— DATASET EXTRACT —
================
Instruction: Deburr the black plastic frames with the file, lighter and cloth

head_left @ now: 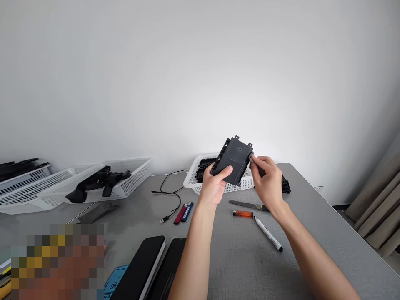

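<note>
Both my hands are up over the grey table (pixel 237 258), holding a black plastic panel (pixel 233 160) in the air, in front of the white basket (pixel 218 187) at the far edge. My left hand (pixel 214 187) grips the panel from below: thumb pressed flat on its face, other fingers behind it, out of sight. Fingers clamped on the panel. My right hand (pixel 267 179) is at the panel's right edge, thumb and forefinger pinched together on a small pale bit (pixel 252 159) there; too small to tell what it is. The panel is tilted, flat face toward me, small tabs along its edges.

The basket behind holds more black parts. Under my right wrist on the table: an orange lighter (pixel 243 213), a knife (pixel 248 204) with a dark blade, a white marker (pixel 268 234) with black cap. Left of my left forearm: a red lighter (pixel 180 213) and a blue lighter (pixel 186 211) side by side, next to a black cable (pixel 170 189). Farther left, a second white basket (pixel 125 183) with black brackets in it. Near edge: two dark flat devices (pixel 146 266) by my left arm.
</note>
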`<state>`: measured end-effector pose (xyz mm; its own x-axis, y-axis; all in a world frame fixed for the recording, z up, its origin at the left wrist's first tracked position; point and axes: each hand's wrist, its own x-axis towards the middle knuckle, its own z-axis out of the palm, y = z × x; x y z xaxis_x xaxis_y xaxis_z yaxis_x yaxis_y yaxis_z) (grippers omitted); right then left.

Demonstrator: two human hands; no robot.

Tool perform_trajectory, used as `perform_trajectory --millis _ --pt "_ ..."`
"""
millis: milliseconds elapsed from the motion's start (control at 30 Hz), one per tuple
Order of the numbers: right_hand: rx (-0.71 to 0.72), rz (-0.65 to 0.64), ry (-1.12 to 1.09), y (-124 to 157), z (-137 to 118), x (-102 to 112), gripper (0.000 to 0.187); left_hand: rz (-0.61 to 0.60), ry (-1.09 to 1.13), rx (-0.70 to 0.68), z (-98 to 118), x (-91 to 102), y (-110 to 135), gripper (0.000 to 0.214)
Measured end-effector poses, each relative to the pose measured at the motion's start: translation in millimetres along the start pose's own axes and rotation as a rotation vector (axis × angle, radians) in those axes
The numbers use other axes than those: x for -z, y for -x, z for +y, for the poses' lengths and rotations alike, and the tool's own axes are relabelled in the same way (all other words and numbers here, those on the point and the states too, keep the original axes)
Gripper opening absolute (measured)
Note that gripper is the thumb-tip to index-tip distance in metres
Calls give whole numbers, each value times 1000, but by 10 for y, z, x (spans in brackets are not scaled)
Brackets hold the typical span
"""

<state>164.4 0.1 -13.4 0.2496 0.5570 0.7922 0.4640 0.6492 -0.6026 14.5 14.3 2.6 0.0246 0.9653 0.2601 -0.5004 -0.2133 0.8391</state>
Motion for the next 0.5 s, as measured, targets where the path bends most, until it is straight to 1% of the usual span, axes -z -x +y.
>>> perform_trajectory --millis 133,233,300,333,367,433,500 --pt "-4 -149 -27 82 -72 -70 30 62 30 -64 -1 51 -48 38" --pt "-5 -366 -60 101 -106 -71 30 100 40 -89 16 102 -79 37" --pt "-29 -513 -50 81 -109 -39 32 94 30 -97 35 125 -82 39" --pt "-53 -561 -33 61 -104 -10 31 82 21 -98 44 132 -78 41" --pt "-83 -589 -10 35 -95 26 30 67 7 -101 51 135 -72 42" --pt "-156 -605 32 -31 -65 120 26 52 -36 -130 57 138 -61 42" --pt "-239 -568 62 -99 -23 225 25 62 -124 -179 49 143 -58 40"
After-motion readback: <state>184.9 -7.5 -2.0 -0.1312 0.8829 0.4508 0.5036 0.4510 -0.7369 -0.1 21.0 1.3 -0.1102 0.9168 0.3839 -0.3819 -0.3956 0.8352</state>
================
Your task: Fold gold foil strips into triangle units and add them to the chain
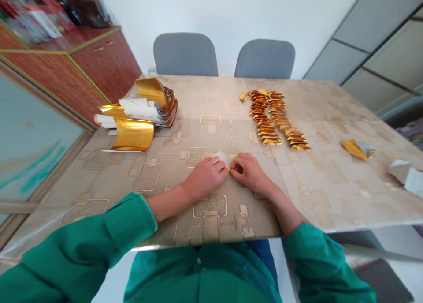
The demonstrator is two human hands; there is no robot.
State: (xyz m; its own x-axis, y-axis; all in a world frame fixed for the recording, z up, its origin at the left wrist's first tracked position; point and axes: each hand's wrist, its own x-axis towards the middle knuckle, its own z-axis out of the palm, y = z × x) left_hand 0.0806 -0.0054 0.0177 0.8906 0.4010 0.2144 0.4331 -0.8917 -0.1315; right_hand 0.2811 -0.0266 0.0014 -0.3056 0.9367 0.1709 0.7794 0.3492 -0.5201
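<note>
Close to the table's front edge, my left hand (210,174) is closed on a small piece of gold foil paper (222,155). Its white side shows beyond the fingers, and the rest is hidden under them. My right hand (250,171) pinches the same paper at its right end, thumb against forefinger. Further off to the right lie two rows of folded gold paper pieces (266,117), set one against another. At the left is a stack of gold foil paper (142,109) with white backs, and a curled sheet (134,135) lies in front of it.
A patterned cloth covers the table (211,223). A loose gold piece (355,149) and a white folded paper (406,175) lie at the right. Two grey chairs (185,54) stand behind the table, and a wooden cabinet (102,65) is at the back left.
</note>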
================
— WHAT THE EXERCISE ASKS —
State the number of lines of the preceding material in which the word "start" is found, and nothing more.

— SOLUTION TO THIS EXERCISE —
2